Sentado frente ao copo de conhaque, respirando com dificuldades devido à perda do pulmão esquerdo, senhor Saito insiste que eu não o chame de senhor.

— O mais respeitoso que pode fazer por alguém de minha idade é tratar-me como um igual. Se não for possível, pelo menos fingir. Aceitarei de bom grado seu mínimo pecado.

Do bolso do paletó, tira um maço de Marlboro e acende um.

— O que não me mata me fortalece,

traga devagar, deixando que a tosse cresça na mesma medida que o rubor em seu rosto.

— Eu acredito em Nietzsche mais do que em Jesus Cristo ou Buda. Esse é meu carma, talvez o carma de toda a minha geração. Tentamos demais ir além de nós mesmos, criar um mundo ideal, cheio de charme e glamour. A maioria de nós nunca entendeu que charme e glamour não estão de acordo com a realidade. Alguns ainda conseguiram abrigar-se sob o manto protetor da arte. Outros morreram no desespero sem deixar herança.

Kenzaburo Saito nasceu em 1922, em Tóquio. Filho de família de posses, formou-se na Faculdade Imperial de Tóquio e, apesar da guerra, não precisou lutar.

— Meu pulmão teve mais utilidades fora de mim do que em meu peito.

Sua risada é abafada pelos tremores nos cantos de seus lábios.

— Você não fuma, nem bebe?

Respondo que não, que parei alguns anos atrás, que fiz uma escolha e a sigo ainda hoje.

— Vocês jovens são estranhos. Querem viver muito, viver com saúde. Se quando eu era jovem alguém dissesse isso, admitisse ter tal sonho, seria no mínimo tratado como estúpido. Para que ter vida longa em um mundo miserável como o nosso?… se bem que, como você vê, ainda estou vivo.

Enquanto ri, pergunto se conheceu Mishima.

— Todos conheciam Mishima Yukio.
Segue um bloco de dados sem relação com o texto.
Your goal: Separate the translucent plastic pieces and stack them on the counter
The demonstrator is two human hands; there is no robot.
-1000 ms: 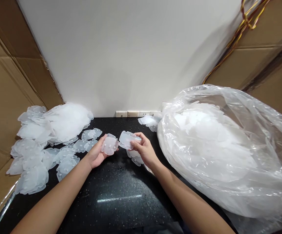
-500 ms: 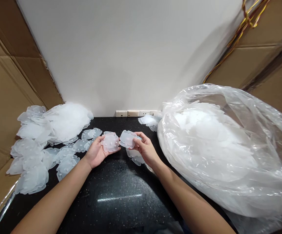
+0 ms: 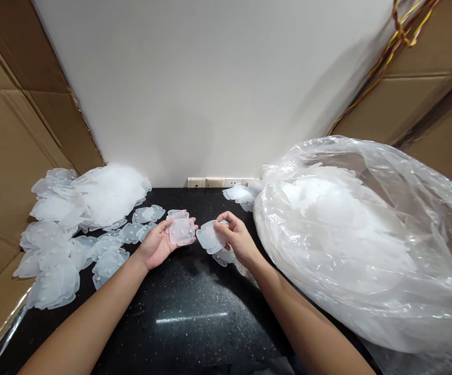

Alguns o admiravam, outros consideravam-no afetado demais, mas, de algum modo, todos o invejavam. Quem de nós podia dizer blasé que seu último romance havia sido traduzido para o inglês? Apesar de tudo éramos anglófilos, no mínimo francófilos. Amávamos tanto o ocidente, a cultura forjada na Grécia, que acabamos nos tornando homossexuais… ou pelo menos foi essa a desculpa.

O cheiro do cigarro me incomoda, por isso apóio meu braço no encosto do sofá e deixo meu rosto aproximar-se da janela, de onde vem uma suave brisa.

— Você é gay?

Respondo que não, o que parece decepcioná-lo.

— E mesmo assim escreve. Os tempos realmente mudaram.

Kenzaburo Saito tem apenas um livro editado, e editado uma única vez: Flores abertas, a ferida. Seus contos, centenas, foram publicados em diversas revistas literárias, principalmente por clubes universitários.

— Não há um motivo específico. Se eu pudesse voltar no tempo, jamais lançaria aquele romance. Não preciso disso, nunca precisei. Tenho dinheiro o bastante para viver. Mesmo hoje, se ainda me interessasse por sexo, poderia comprar algum garoto.

Peço um capuccino, que vem acompanhado de dois biscoitos.

— Sua família, como é? Não responda se for intromissão minha. Você já deve ter lido sobre minha adolescência, sobre o que aconteceu com meus pais, por isso minha pergunta deve soar doentia, não é?

Apesar de sentir a oportunidade, o momento ideal, a abertura para a pergunta, acovardo-me e apenas digo que não venho de família rica, se bem que meus bisavós estão enterrados no cemitério mais exclusivo de Tóquio.

— Não se sinta envergonhado por isso. Se eu tivesse tido filhos, também não deixaria nada para eles. Não porque odeie crianças, só não acho justo. Meus pais me deram tudo: nome, dinheiro, estudo, tudo, mas não pude ser feliz, então, quem poderá ser? Deve ser por isso que me interesse pelas vidas de pessoas simples, operários, burocratas, estudantes, gente que não tem futuro, muito menos passado, que lutam para construir algo, algo que irá ruir ao mais leve sopro, ao mais fraco tremor. Você leu algum conto meu?

Listo alguns.

Fantasmas, meio-dia é um bom exemplo. A vida de cultivadores de daikon (rabanete). O que pode ser mais tolo que cultivar uma raiz de daikon?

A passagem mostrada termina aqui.